He knows that I have major trust issues.  So he knows that lying to me is about the worst thing anyone could possibly do.

Now he's saying he still loves me, just doesn't want to be in an intimate relationship with me, wants to be friends still, blah blah.  He says he doesn't want me to move out right now.  I don't know if he's telling me the truth about that or not.  How am I supposed to know when he's lying?  I don't want to move out right now, not right away, if for no other reason because I don't have the money to move.  But I don't want to be here if he doesn't want me to be here.  And I don't know how to tell if he really wants me to stay or if he really wants me to leave.

He said something last night about feeling like he'd become more like a "caretaker" for me.  And I understand that.  The last 18 months have been really bad for me.  Between my severe depression and my severe back pain, I've needed a lot of help with things.  And I don't have any family or friends anywhere near me now.  So he's had to do a lot.  And he's never complained about it.

But I don't want him to feel like my caretaker.  So I need to be a lot more independent, somehow.  I have this appointment tomorrow for the radiofrequency neurotomy procedure for my back.  He arranged to take the day off work to take me because I cannot drive myself home afterward.  I told him I would reschedule that appointment and make arrangements for someone else to take me.  I have no idea who.  He just started a new job and if there was someone else to take me, I would not have asked him to take the day off work.  But I'm sure I can work out something.  Some how.

He told me he didn't want me to reschedule it.  That he wants to take me.  He wants to help me.  Kept saying he wanted to take me to the appointment.  I don't know if I believe him.  I don't know if I should reschedule it.  Or if I should take his word for it that he wants to take me.  Any advice about that?  If I'm going to cancel, I have to call first thing in the morning.  If I don't give 24 hours notice, I will be charged something for the missed appointment.
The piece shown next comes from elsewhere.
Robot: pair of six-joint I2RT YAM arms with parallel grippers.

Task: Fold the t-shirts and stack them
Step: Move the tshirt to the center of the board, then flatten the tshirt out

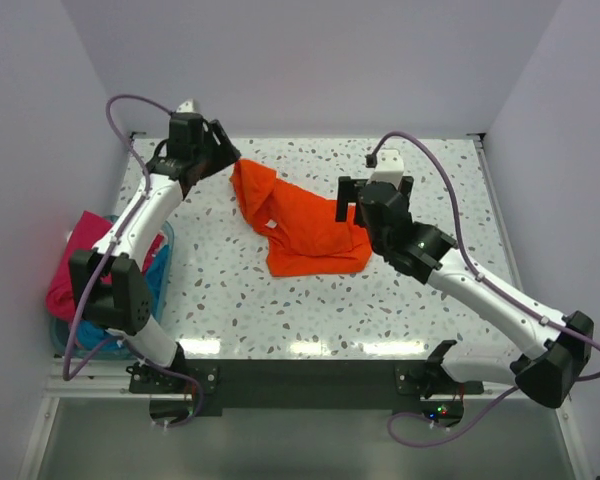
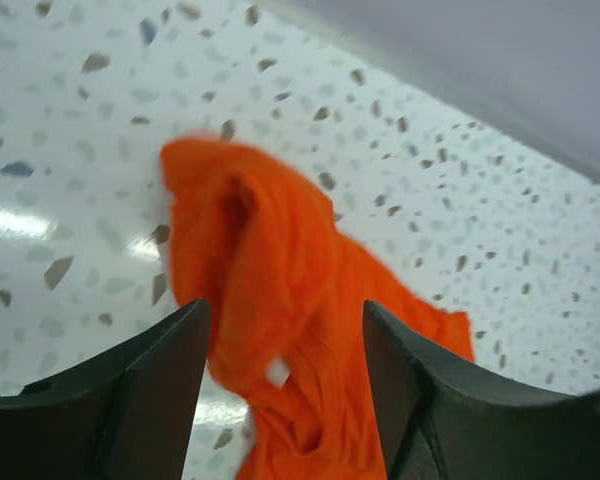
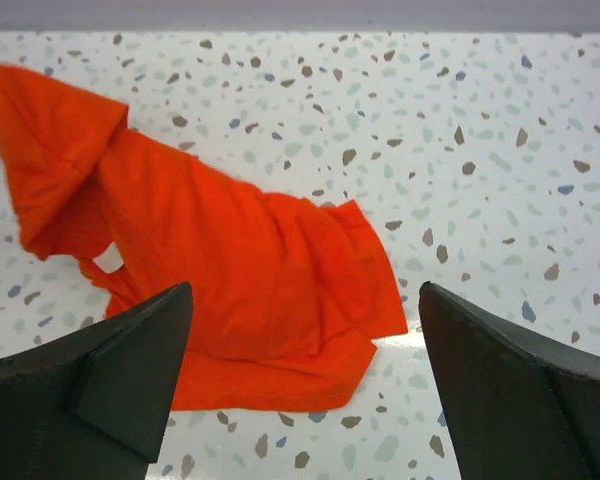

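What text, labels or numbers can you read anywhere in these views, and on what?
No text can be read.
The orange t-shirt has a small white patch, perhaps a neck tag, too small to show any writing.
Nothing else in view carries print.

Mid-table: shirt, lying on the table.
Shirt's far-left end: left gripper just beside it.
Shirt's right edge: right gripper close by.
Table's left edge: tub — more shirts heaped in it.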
Um... any other advice?  I don't even know what else I want to ask advice about.  My head feels like it's going to explode.

Kelly
 

Disclaimer: I am not a doctor and do not play one on TV.  I've done a lot of research on vitamins but am not qualified to give medical advice.  I'm happy to share my research with you, but you should see a health care professional if you want medical advice.

Check out my blog at: storyofmyservicedog.blogspot.com/

Wow, Kelly. I'm sorry. ((HUGS))

I would definitely not reschedule and I would have him take you to your appointment. He is still your partner and is still willing to take you and he has a bit of responsibitly to you and his commitment to taking you to the appointment. These kinds of appointments (and the relief it can provide from your pain) do not come around all the time. You need to follow through with it and so does he.
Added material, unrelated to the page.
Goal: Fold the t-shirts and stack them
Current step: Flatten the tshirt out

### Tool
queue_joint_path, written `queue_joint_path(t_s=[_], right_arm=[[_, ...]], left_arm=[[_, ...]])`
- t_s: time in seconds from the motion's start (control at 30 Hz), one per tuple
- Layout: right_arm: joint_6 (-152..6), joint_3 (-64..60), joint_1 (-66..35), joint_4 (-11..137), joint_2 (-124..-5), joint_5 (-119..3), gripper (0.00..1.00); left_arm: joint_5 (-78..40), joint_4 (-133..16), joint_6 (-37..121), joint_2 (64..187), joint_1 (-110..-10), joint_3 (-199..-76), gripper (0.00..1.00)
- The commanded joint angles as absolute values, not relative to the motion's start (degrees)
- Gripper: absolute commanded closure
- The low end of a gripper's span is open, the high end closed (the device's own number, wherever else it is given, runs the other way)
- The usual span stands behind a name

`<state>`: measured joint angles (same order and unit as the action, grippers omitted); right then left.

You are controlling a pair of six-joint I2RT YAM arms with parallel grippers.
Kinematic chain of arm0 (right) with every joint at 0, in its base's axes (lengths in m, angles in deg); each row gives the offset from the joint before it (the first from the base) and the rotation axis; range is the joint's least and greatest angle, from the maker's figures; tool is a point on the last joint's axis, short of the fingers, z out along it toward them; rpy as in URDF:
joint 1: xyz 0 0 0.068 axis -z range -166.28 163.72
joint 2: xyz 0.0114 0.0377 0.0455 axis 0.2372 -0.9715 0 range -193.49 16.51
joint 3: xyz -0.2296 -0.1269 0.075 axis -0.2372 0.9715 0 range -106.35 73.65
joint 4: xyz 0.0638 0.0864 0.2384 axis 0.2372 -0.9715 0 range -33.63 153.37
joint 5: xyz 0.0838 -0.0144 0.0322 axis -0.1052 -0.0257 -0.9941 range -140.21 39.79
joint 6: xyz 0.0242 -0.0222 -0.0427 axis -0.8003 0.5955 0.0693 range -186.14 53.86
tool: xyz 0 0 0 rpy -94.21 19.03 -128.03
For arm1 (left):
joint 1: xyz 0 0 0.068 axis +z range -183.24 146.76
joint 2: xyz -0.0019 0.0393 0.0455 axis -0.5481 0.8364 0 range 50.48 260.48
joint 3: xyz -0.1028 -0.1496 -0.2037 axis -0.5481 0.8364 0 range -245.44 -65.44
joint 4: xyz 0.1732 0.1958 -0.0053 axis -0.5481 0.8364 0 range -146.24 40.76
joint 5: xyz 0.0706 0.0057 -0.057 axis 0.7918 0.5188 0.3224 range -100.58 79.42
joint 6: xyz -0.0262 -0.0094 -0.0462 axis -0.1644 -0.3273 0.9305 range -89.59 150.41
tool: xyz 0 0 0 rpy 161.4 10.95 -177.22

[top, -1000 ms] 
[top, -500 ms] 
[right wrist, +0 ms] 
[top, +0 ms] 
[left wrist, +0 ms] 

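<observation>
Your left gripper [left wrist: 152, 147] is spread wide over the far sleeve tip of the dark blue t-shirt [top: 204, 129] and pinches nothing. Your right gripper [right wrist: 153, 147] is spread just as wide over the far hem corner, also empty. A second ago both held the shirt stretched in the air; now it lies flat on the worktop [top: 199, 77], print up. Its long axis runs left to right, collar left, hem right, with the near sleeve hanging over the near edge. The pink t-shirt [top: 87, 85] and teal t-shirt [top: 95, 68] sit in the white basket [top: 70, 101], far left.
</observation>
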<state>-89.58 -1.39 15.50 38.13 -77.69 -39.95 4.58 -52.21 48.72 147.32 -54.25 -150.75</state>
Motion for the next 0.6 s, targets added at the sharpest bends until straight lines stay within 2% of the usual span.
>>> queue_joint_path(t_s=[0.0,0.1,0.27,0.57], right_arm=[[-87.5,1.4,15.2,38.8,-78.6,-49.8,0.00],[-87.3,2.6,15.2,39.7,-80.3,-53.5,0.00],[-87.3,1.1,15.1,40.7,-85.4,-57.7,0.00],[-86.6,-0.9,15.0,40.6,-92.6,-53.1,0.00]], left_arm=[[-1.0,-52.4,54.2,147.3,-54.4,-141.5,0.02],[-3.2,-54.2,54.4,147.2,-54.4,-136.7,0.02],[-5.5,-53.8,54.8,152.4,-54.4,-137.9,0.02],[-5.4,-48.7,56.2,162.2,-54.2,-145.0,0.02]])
Regarding the big picture... I am not sure if I have any advice or insight into that. I will say that I don't think "lying" is necessarloy where he was going when he said it was ok but it was not. I imagine HE is struggling with how he is feelingabout YOUR struggling. It sounds like you realize that your depression and physical ailments are taking their toll  on him as well as you. And thatis understandable. Men are often just really bad a figuring out WHAT they are feeling, WHY they are feeling it, HOW to discuss it and WHAT to do about it. It sounds like he was not sure what he was feeling and was honestly trying NOT to feel it. And, to be honest, if he doesn't want you to go right now, this may simply be HIS way of reaching out for change in the hopes that you two can solve it. I don't know either of you well (him not at all) so I could be WAY off. But perhaps some of this applies somewhere or may help you sort what has just happened and how you feel about it.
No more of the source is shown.